I was involved in a car crash some time ago and it has left a scar. Although you can’t actually see this scar, it is very deep and has remained with me in a very tangible way. It has caused me to reflect about my life and to slow down, both literally and figuratively.
When you press your foot to the brake, you expect your car to stop; perhaps not instantly, but certainly in time to avoid an accident. You do not expect to feel your foot on the floor; you do not expect to hear the hiss of air escaping from the brake; you do not expect your wits to leave you, and your senses to heighten: to feel the stab of a jolt of adrenalin to your heart, to feel the hair on your body stand on end as your blood runs cold, to have your ears unclog and the deafening silence filled by terrified onlooker screams. You don’t expect to taste bile in your throat as you watch yourself speed toward the old woman who caused you to brake in the first place.
They say that nothing is faster than the speed of light, but when you press your brake you do not expect to see this woman’s long life flash before your eyes, and imagine your future brought low by a conviction for vehicular manslaughter. You do not anticipate your body’s lurch as you slam first into one car, and then into another; and you have no premonition of finding yourself accelerating backwards toward the rush of cars speeding down Constant Spring Road. You do not expect to make a hasty reconciliation with your God at age 36; you do not expect Him to turn the steering wheel for you and find yourself giving incredulous thanks when you come to rest by crashing into a building, rather than into a child and the group of Rastafarian leather-slipper vendors who were all just sitting there, plying their trade as usual on this once-beautiful Saturday morning. You do not expect to discover that, contrary to the news reports, not all Jamaican mobs are violent, or that you will be explaining yourself to the police this day. You do not expect to discover that your sister loves you, and that she will cry from relief, when she realises that the rumours of your death are greatly exaggerated.

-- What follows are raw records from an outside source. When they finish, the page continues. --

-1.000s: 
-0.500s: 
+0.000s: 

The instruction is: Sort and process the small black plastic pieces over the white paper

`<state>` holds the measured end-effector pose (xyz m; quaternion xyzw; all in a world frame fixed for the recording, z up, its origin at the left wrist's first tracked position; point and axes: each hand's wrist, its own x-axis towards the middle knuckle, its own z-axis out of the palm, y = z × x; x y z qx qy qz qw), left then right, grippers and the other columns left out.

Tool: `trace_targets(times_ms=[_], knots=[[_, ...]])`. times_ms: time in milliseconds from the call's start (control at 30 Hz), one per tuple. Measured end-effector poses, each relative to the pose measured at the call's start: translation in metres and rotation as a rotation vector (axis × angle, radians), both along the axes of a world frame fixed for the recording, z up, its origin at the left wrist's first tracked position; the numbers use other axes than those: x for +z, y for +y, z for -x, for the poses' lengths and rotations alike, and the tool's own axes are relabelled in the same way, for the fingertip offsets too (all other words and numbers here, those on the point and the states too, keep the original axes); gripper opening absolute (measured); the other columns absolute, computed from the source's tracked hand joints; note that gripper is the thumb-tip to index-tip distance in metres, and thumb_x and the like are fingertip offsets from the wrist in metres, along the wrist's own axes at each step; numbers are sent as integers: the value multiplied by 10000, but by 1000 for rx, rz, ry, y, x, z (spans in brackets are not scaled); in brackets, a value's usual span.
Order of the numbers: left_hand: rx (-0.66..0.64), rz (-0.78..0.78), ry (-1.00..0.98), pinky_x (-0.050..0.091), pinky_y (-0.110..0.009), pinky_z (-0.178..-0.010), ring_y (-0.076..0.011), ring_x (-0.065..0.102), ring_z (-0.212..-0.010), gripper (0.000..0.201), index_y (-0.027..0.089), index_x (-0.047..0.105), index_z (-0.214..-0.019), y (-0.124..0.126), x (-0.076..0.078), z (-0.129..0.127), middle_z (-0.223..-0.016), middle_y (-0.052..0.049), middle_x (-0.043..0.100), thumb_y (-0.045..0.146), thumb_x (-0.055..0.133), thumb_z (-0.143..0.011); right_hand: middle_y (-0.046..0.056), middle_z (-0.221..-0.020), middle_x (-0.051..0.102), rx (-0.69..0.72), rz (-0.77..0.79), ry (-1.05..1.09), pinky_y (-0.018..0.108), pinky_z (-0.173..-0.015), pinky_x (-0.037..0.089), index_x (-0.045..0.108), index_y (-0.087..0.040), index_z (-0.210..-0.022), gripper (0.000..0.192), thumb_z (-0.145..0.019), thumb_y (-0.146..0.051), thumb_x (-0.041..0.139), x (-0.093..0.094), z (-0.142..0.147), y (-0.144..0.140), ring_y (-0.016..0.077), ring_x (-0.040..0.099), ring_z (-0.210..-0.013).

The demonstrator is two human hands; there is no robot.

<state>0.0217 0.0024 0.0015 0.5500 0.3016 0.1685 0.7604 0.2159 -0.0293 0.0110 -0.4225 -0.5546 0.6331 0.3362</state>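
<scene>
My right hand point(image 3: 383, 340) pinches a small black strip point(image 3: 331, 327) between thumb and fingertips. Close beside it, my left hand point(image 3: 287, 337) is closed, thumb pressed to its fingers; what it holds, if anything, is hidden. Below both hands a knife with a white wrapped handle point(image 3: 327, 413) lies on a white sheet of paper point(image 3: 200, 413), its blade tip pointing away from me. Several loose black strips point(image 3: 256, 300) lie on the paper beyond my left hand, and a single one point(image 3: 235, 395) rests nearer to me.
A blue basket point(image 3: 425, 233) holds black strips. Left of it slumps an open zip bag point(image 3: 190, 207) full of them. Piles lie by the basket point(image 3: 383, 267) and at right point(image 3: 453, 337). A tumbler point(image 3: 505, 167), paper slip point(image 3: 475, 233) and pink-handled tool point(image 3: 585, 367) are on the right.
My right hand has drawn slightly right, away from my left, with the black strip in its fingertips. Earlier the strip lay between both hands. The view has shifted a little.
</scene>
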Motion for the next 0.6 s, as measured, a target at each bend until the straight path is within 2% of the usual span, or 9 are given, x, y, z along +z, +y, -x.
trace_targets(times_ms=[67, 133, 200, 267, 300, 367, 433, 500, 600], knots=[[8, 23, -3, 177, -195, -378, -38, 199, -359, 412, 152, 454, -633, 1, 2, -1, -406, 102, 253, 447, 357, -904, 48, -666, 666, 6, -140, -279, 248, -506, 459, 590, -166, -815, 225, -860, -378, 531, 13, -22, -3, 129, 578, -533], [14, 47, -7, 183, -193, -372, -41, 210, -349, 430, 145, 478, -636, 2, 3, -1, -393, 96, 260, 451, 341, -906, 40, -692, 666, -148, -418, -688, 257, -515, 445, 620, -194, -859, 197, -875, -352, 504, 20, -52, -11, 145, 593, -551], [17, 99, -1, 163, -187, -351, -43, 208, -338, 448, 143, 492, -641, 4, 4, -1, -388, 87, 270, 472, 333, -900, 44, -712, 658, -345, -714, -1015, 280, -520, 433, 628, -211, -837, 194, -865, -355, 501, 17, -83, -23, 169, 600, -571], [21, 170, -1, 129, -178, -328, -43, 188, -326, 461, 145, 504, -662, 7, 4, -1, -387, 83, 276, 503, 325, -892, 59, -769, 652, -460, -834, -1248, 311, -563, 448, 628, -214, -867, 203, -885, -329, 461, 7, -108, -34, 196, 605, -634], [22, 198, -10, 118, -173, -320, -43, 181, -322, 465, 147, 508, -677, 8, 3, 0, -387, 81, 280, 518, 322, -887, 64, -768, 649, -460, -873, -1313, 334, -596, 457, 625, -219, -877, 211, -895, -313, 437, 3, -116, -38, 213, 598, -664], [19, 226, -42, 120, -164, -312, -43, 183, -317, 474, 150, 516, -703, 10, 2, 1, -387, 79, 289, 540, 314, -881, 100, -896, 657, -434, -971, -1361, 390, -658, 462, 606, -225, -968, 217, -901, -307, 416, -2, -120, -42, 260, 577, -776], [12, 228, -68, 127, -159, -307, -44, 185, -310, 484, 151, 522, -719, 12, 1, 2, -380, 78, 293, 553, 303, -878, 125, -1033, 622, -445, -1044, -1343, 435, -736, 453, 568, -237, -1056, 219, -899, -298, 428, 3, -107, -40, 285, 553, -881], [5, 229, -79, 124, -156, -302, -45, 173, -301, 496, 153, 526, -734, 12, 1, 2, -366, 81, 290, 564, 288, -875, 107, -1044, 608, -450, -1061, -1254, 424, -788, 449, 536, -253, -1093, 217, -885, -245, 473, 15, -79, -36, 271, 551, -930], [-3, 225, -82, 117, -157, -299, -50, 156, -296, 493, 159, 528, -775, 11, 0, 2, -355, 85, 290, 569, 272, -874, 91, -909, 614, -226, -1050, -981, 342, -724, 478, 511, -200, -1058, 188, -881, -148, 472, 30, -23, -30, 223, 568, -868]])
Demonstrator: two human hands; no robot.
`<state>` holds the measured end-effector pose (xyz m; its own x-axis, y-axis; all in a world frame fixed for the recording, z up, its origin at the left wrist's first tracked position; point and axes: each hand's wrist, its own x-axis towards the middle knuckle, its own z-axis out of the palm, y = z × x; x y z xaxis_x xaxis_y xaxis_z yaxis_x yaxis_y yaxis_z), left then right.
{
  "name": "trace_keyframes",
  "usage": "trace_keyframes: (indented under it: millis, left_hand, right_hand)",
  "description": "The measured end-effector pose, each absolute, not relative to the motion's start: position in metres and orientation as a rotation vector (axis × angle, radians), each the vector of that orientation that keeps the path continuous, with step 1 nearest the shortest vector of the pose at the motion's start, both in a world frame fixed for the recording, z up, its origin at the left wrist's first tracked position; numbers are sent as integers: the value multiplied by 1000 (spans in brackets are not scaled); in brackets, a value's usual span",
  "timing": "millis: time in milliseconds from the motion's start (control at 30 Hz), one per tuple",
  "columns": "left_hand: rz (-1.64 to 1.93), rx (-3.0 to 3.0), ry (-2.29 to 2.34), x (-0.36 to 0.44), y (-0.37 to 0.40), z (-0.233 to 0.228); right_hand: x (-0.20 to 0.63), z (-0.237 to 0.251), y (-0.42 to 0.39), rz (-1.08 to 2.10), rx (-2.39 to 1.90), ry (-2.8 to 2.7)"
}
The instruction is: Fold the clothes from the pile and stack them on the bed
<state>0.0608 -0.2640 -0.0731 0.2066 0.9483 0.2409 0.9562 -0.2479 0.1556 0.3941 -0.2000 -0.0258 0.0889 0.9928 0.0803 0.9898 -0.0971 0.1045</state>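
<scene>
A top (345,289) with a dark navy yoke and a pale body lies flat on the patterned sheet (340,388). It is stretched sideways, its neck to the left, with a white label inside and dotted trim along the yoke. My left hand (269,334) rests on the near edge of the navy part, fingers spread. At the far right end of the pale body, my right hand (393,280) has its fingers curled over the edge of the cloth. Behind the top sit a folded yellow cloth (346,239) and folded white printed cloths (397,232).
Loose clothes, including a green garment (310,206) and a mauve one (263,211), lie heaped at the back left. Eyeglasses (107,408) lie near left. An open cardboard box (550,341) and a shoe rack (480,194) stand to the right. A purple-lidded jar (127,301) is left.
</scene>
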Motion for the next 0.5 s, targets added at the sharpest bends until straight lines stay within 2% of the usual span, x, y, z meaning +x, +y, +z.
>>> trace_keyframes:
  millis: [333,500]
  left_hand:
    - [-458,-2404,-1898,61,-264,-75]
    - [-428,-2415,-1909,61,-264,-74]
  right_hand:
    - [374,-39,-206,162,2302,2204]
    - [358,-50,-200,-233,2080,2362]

When you press the brake of your car, you do not expect that it will end in a prayerful beseeching for forgiveness from God and from your neighbours. When you press your brake you do not expect that your car will become a mangled pile of scrap metal, or that your innocence and self-confidence will end up in tatters.
Pressing the brake of your car is not usually a life-altering event. It does not usually result in you becoming less smug about the news, about your self-importance, about your thoughts about other people and about life in general. It does not usually result in you becoming a kinder, in some ways, angrier in others, or more reflective person. It does not usually result in you questioning if you’re in the right job or working with the right people. Pressing the brake of your car is supposed to just cause your car to decelerate as you wish it. It is not supposed to inspire you to write, or to wonder how many other times you failed to give thanks for the blessing of an avoided accident that you received unknowingly.